WHAT YOU NEED TO DO:
Retype the whole listing that follows so that it matches the original exactly.

EXERCISE DATA:
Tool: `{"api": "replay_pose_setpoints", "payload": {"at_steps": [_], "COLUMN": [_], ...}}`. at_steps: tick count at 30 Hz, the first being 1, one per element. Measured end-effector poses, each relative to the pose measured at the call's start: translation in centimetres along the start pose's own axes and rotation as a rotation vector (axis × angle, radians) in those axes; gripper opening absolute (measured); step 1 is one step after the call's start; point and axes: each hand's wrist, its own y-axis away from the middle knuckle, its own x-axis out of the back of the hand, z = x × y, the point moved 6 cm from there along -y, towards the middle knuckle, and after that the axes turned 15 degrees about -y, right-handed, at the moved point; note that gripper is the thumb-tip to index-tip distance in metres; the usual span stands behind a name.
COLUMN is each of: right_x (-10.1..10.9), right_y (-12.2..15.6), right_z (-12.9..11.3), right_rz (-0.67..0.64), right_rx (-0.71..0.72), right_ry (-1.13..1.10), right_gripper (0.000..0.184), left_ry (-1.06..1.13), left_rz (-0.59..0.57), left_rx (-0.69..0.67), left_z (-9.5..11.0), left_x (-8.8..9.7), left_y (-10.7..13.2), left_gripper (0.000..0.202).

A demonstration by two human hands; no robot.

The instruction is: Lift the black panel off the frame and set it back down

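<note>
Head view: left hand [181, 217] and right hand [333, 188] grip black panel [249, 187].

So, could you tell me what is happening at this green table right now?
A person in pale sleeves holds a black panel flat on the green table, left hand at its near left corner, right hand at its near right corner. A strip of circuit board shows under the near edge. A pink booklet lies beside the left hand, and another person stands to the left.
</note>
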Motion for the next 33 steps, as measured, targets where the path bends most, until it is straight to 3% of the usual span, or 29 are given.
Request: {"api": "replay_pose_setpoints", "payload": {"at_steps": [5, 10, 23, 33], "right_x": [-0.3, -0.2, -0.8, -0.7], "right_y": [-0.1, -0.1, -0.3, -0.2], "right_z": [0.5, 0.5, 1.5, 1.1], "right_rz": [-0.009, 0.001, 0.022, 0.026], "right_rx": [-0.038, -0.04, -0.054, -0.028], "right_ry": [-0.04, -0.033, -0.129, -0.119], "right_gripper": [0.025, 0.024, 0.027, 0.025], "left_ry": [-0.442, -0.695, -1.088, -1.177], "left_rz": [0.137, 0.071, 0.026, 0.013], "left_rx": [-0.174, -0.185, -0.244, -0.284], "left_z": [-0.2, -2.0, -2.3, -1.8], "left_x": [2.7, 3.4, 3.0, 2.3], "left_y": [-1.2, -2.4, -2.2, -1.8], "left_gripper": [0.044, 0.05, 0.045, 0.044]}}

RESPONSE BOX:
Tool: `{"api": "replay_pose_setpoints", "payload": {"at_steps": [_], "COLUMN": [_], ...}}`. at_steps: tick count at 30 Hz, the first being 1, one per element. Measured end-effector poses, each relative to the pose measured at the call's start: translation in centimetres along the start pose's own axes and rotation as a rotation vector (axis × angle, radians) in those axes; gripper opening absolute (measured); step 1 is one step after the call's start; point and axes: each hand's wrist, its own y-axis away from the middle knuckle, its own x-axis out of the back of the hand, z = x × y, the point moved 6 cm from there along -y, towards the middle knuckle, and after that the axes turned 15 degrees about -y, right-handed, at the moved point; note that gripper is the thumb-tip to index-tip distance in metres; the usual span stands behind a name.
COLUMN is each of: right_x (-10.1..10.9), right_y (-12.2..15.6), right_z (-12.9..11.3), right_rz (-0.67..0.64), right_rx (-0.71..0.72), right_ry (-1.13..1.10), right_gripper (0.000..0.184), left_ry (-1.06..1.13), left_rz (-0.59..0.57), left_rx (-0.69..0.67), left_z (-9.5..11.0), left_x (-8.8..9.7), left_y (-10.7..13.2), left_gripper (0.000..0.202).

A demonstration by two human hands; no robot.

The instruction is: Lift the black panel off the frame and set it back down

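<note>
Head view: left hand [181, 217] and right hand [333, 188] grip black panel [249, 187].

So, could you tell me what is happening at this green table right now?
A person in pale sleeves holds a black panel flat on the green table, left hand at its near left corner, right hand at its near right corner. A strip of circuit board shows under the near edge. A pink booklet lies beside the left hand, and another person stands to the left.
</note>
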Motion for the next 33 steps, as measured, targets where the path bends most, until it is straight to 3% of the usual span, or 29 are given.
Request: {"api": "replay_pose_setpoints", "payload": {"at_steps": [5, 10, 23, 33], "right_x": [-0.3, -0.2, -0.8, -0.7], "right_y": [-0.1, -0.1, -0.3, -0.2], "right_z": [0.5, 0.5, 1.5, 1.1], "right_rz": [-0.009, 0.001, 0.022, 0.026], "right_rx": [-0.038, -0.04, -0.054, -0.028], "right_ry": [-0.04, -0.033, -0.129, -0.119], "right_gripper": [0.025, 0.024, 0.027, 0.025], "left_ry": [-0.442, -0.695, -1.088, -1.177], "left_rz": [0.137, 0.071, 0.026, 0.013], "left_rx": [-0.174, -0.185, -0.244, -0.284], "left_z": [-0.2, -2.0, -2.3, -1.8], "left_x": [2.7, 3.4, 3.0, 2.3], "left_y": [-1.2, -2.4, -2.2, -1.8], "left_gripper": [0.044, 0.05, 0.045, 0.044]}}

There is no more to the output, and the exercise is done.